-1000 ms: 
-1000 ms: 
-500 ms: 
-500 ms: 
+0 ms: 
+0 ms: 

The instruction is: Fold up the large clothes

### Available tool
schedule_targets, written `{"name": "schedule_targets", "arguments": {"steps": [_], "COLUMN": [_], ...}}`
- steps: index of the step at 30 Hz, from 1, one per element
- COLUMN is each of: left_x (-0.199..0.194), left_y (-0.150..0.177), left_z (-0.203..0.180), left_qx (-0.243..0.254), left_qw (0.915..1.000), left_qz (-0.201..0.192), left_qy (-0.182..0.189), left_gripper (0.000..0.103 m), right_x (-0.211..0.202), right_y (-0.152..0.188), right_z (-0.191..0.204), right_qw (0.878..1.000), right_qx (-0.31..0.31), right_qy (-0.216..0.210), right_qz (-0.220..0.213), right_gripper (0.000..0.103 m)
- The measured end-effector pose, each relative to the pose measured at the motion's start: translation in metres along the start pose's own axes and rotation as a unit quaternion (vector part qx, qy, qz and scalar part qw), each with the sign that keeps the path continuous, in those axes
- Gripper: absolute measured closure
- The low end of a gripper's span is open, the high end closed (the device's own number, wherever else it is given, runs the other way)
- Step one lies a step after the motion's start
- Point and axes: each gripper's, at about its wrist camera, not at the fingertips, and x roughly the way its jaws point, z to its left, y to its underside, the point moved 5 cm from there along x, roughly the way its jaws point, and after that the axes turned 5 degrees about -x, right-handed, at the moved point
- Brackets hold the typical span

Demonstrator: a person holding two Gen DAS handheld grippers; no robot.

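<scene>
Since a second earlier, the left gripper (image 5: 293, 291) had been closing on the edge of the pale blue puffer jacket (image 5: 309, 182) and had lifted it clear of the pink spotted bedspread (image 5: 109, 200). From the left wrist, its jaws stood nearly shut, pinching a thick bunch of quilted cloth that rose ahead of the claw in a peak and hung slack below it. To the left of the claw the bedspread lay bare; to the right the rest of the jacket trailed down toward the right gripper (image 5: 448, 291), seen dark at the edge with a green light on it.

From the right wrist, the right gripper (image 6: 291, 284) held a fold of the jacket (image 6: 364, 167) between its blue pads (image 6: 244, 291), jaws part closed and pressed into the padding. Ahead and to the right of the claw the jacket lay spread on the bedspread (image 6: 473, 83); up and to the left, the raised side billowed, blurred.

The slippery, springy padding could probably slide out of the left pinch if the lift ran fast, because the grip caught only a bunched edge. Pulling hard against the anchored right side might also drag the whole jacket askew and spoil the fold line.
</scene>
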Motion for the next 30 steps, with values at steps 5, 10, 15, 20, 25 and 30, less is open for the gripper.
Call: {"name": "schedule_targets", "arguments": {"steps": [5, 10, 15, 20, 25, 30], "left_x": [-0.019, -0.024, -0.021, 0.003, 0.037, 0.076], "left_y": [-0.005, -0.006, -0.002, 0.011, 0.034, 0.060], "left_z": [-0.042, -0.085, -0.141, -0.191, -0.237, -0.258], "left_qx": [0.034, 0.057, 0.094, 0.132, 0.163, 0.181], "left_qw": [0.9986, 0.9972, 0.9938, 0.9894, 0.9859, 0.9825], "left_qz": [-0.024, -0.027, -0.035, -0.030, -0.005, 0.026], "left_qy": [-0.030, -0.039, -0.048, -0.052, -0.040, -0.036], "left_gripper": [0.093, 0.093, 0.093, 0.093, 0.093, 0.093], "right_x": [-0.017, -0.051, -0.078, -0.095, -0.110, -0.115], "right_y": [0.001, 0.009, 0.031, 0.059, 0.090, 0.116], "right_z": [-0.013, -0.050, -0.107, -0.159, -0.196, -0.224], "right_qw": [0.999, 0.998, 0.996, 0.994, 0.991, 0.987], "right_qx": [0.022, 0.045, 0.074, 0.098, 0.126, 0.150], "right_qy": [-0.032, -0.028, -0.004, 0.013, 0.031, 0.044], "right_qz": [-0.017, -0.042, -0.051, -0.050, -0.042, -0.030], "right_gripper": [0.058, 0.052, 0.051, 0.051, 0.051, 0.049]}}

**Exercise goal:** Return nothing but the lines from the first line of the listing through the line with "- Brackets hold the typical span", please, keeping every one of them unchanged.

**Problem solution:**
-1000 ms: 
-1000 ms: 
-500 ms: 
-500 ms: 
+0 ms: 
+0 ms: 

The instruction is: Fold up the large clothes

### Available tool
schedule_targets, written `{"name": "schedule_targets", "arguments": {"steps": [_], "COLUMN": [_], ...}}`
- steps: index of the step at 30 Hz, from 1, one per element
- COLUMN is each of: left_x (-0.199..0.194), left_y (-0.150..0.177), left_z (-0.203..0.180), left_qx (-0.243..0.254), left_qw (0.915..1.000), left_qz (-0.201..0.192), left_qy (-0.182..0.189), left_gripper (0.000..0.103 m), right_x (-0.211..0.202), right_y (-0.152..0.188), right_z (-0.191..0.204), right_qw (0.878..1.000), right_qx (-0.31..0.31), right_qy (-0.216..0.210), right_qz (-0.220..0.213), right_gripper (0.000..0.103 m)
- The measured end-effector pose, each relative to the pose measured at the motion's start: translation in metres along the start pose's own axes and rotation as a unit quaternion (vector part qx, qy, qz and scalar part qw), each with the sign that keeps the path continuous, in those axes
- Gripper: absolute measured closure
- The low end of a gripper's span is open, the high end closed (the device's own number, wherever else it is given, runs the other way)
- Step one lies a step after the motion's start
- Point and axes: each gripper's, at about its wrist camera, not at the fingertips, and x roughly the way its jaws point, z to its left, y to its underside, the point moved 5 cm from there along x, roughly the way its jaws point, and after that the axes turned 5 degrees about -x, right-handed, at the moved point
- Brackets hold the typical span

The output is finished, and nothing else is needed.